▸ **Given information**

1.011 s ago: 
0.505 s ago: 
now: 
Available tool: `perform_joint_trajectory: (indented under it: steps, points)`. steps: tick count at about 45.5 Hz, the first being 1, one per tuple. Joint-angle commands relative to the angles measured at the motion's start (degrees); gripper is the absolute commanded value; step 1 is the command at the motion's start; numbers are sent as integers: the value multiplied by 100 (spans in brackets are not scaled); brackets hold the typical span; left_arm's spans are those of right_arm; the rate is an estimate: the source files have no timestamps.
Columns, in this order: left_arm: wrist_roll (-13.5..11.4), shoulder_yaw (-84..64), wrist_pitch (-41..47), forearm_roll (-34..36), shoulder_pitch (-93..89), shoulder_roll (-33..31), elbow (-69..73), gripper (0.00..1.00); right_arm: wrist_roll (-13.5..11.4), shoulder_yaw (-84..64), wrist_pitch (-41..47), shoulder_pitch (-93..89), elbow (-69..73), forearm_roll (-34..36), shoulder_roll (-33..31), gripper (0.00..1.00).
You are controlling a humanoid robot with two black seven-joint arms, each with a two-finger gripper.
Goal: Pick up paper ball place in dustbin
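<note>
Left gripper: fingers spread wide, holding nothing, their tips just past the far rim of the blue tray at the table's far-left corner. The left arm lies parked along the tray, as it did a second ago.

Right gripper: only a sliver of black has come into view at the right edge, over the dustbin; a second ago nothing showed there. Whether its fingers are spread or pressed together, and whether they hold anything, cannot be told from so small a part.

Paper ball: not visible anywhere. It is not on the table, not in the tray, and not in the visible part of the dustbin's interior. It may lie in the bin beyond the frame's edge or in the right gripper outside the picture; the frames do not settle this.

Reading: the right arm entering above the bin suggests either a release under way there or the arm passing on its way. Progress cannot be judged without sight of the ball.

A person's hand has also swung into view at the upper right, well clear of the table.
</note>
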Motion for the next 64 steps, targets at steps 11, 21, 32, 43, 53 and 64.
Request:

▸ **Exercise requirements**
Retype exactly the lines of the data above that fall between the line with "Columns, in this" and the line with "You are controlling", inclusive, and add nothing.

▸ **Worked solution**
Columns, in this order: left_arm: wrist_roll (-13.5..11.4), shoulder_yaw (-84..64), wrist_pitch (-41..47), forearm_roll (-34..36), shoulder_pitch (-93..89), shoulder_roll (-33..31), elbow (-69..73), gripper (0.00..1.00); right_arm: wrist_roll (-13.5..11.4), shoulder_yaw (-84..64), wrist_pitch (-41..47), shoulder_pitch (-93..89), elbow (-69..73), forearm_roll (-34..36), shoulder_roll (-33..31), gripper (0.00..1.00).
You are controlling a humanoid robot with two black seven-joint arms, each with a two-finger gripper.

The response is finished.